TASK DETAILS: Look below for the line containing "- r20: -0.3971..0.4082"; from there, print each line exactly up to and including the line containing "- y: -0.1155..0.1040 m", and stop.

Items from a data source:
==============================

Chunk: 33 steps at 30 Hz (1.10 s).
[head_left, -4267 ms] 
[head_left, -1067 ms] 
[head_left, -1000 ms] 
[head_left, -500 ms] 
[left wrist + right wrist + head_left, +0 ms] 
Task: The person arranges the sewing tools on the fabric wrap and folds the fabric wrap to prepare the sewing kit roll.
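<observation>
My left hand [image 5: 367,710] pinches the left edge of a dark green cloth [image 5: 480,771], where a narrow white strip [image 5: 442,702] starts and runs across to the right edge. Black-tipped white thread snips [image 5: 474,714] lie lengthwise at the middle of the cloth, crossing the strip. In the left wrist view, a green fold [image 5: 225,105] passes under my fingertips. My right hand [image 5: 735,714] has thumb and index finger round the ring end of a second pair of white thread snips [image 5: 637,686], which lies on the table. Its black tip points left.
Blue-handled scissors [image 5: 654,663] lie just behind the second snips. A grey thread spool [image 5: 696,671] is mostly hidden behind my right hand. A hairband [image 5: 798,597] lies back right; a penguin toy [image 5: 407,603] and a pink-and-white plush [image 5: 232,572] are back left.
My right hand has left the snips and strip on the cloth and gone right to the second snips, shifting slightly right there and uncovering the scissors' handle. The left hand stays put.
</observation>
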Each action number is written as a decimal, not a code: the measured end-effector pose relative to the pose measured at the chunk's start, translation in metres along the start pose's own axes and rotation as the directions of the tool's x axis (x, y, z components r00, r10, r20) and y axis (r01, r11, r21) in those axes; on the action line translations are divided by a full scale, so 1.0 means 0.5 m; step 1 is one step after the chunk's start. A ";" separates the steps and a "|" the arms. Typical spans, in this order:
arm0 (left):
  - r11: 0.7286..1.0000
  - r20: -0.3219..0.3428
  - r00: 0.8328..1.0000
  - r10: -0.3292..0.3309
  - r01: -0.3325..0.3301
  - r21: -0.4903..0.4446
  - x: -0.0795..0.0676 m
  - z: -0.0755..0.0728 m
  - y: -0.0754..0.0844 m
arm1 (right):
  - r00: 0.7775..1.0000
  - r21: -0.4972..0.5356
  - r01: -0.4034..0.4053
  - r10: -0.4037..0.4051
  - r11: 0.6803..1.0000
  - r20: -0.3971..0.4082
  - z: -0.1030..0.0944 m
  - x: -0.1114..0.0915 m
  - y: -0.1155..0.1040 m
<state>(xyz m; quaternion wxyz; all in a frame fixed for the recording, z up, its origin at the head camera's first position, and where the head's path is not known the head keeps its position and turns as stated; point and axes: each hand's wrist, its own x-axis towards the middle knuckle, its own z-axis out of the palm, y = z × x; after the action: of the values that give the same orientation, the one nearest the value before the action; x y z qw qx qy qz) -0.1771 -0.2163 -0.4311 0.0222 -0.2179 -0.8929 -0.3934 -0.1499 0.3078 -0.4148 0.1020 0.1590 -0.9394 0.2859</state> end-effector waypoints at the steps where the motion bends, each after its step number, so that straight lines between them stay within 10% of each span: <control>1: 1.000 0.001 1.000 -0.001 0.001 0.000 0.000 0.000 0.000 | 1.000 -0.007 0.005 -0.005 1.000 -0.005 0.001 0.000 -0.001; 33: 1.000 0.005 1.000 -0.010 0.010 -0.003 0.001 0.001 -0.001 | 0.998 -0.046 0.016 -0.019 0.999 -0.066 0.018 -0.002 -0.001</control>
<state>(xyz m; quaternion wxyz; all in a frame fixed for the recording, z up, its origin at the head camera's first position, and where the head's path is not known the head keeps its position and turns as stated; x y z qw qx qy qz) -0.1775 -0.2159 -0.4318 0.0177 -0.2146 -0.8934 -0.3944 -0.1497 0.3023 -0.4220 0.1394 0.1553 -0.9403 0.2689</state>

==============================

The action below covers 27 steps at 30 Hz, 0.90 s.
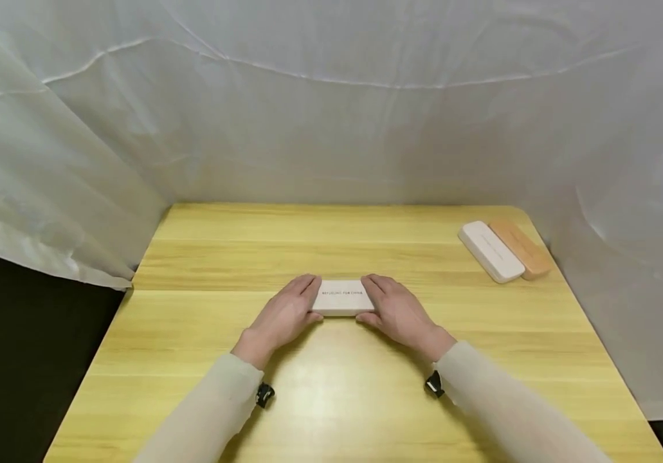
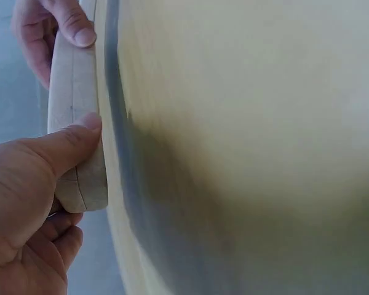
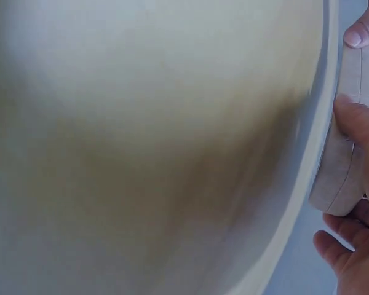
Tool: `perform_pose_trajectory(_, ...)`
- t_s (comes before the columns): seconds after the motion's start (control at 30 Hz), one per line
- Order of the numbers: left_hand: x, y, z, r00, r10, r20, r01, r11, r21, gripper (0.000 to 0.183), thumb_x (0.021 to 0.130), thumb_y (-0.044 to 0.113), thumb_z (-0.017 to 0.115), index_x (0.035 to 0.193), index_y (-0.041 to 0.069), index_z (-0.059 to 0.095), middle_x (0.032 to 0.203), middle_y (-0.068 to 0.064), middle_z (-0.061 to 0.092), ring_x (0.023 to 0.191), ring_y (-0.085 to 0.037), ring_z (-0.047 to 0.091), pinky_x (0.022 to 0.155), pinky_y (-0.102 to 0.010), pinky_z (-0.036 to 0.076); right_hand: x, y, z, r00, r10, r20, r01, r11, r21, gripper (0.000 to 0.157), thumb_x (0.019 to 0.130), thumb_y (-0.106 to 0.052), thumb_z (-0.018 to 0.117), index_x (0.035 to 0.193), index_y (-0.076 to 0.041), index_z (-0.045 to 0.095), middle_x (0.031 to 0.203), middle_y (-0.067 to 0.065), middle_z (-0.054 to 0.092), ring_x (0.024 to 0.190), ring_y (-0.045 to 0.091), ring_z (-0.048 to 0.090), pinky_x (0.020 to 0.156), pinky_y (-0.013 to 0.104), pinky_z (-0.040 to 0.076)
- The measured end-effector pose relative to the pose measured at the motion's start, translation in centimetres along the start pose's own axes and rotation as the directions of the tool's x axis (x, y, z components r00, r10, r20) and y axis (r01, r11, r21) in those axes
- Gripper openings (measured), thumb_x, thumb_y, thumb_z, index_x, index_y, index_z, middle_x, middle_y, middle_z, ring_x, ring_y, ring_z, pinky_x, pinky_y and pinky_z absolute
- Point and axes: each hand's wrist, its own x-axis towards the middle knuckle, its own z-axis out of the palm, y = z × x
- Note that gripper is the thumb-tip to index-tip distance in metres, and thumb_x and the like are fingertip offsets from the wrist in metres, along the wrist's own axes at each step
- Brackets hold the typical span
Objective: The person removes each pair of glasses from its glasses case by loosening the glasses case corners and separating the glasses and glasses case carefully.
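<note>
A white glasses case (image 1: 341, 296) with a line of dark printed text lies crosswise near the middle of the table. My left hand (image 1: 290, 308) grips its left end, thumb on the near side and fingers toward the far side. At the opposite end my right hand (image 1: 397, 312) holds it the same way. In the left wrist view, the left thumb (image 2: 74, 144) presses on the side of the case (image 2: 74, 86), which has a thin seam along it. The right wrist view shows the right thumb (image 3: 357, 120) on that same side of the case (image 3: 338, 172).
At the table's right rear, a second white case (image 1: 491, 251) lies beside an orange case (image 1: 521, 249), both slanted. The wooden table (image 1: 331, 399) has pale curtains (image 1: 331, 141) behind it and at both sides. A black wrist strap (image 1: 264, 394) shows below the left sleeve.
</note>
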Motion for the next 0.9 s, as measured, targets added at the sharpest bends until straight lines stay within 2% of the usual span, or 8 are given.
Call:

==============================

COMPLETED TASK:
  - r20: -0.3971..0.4082
  - z: -0.1030..0.0944 m
  - x: -0.1114..0.0915 m
  - y: -0.1155..0.1040 m

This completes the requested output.